======== Raw data ========

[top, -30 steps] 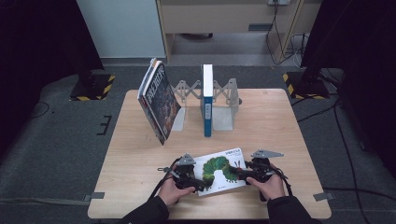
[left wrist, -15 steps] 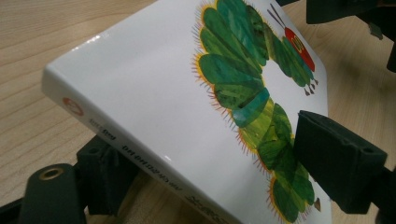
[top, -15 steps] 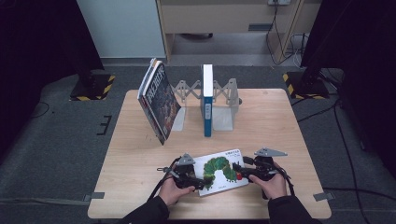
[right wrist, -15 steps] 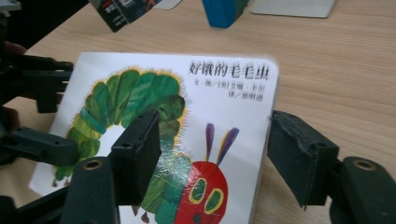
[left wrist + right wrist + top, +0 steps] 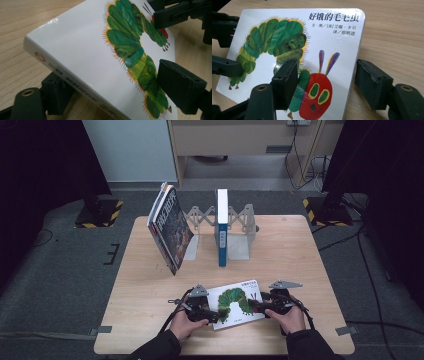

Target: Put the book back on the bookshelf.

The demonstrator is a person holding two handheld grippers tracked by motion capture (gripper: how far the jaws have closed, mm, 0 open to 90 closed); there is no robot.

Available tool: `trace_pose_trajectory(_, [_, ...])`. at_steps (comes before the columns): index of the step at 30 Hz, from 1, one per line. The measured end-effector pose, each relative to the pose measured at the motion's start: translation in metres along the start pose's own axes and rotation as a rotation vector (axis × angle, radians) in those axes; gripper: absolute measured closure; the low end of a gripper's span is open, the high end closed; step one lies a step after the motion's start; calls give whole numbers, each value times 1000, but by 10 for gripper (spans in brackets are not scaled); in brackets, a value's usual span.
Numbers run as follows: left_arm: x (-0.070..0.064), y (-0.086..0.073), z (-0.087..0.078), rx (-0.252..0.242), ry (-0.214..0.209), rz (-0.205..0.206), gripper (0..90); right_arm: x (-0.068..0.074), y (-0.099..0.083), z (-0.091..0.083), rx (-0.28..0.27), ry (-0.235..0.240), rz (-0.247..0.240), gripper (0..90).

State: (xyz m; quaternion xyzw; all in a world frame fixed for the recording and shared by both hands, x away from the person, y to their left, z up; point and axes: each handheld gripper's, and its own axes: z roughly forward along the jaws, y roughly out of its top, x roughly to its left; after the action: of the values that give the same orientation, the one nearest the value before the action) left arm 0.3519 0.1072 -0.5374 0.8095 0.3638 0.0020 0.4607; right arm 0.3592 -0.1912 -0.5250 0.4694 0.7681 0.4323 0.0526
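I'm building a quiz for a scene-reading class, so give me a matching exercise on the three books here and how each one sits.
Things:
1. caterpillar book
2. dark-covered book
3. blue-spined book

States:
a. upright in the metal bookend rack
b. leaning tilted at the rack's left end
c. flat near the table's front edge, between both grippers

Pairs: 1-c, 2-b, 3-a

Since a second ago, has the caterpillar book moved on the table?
Yes, slightly. The caterpillar book has slid toward the person's edge of the table, away from the upright blue book.
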Motion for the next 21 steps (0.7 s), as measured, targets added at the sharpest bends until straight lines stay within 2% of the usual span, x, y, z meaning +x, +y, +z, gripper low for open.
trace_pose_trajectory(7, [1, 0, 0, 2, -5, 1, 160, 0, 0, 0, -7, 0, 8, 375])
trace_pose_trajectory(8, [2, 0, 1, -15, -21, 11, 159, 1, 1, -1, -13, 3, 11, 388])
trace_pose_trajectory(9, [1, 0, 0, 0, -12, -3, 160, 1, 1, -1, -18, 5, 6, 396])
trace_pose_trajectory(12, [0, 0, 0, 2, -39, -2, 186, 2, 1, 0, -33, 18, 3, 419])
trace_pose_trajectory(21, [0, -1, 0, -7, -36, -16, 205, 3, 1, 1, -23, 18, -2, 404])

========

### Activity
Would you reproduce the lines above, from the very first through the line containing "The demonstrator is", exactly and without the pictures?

### Answer to this task
[top, -30 steps] 
[left wrist, -15 steps] 
[top, -15 steps] 
[right wrist, -15 steps] 
[left wrist + right wrist + top, +0 steps] 

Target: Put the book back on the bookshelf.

The demonstrator is a person holding two handheld grippers tracked by motion capture (gripper: how far the jaws have closed, mm, 0 open to 90 closed); there is no robot.

Nothing further remains for this exercise.